Occasionally, it is necessary to convert from one data type to
another. For example, if you need to print an object as a string,
it may be necessary to convert it to a String_Type
. The
typecast
function may be used to perform such conversions.
For example, consider
variable x = 10, y;
y = typecast (x, Double_Type);
After execution of these statements, x
will have the integer
value 10 and y
will have the double precision floating
point value 10.0
. If the object to be converted is an
array, the typecast
function will act upon all elements of
the array. For example,
x = [1:10]; % Array of integers
y = typecast (x, Double_Type);
will create an array of 10 double precision values and assign it to
y
. One should also realize that it is not always possible
to perform a typecast. For example, any attempt to convert an
Integer_Type
to a Null_Type
will result in a
run-time error. Typecasting works only when datatypes are similar.

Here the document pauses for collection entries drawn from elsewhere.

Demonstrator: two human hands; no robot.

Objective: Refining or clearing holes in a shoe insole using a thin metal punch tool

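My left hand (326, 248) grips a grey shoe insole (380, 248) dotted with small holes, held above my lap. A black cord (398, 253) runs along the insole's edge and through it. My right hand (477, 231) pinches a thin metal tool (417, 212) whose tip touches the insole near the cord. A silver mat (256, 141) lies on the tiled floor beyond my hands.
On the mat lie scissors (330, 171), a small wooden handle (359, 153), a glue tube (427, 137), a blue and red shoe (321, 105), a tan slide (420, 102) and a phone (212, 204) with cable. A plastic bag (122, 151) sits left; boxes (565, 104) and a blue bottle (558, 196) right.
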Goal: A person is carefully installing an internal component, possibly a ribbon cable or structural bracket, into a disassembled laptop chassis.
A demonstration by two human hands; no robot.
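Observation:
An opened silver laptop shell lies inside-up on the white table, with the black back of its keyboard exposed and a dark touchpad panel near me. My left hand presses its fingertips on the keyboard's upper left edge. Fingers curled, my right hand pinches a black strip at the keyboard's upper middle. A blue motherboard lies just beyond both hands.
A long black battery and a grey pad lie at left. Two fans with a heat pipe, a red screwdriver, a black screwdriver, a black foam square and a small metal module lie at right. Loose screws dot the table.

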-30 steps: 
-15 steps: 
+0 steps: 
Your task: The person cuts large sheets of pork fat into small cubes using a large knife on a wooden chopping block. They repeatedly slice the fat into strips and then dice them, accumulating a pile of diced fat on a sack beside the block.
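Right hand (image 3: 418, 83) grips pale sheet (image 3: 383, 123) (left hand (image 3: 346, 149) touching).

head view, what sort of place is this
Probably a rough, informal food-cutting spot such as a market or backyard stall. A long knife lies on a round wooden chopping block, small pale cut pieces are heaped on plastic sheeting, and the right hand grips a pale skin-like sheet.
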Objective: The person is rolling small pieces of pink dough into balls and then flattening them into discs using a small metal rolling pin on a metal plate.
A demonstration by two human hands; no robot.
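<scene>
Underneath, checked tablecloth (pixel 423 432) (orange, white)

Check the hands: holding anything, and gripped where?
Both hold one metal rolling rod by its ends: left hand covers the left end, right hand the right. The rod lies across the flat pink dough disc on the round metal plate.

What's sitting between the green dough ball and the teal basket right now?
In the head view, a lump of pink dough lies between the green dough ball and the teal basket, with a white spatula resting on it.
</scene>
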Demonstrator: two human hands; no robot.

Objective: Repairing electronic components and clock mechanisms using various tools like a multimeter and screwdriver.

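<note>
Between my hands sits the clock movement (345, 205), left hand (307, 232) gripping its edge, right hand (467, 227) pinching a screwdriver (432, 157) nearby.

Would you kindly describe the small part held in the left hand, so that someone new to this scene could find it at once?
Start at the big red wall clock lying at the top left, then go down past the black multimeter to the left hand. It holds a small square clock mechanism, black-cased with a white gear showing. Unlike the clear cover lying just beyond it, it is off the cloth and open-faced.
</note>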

Often the interpreter will perform implicit type conversions as necessary
to complete calculations. For example, when multiplying an
Integer_Type
with a Double_Type
, it will convert the
Integer_Type
to a Double_Type
for the purpose of the
calculation. Thus, the example involving the conversion of an
array of integers to an array of doubles could have been performed
by multiplication by 1.0
, i.e.,
x = [1:10]; % Array of integers
y = 1.0 * x;
The string
intrinsic function should be used whenever a
string representation is needed. Using the typecast
function
for this purpose will usually fail unless the object to be
converted is similar to a string--- most are not. Moreover, when
typecasting an array to String_Type
, the typecast
function acts on each element of the array to produce another
array, whereas the string
function will produce a string.
One use of string
function is to print the value of an
object. This use is illustrated in the following simple example:
define print_object (x)
{
message (string (x));
}
Here, the message
function has been used because it writes a
string to the display. If the string
function was not used
and the message
function was passed an integer, a
type-mismatch error would have resulted.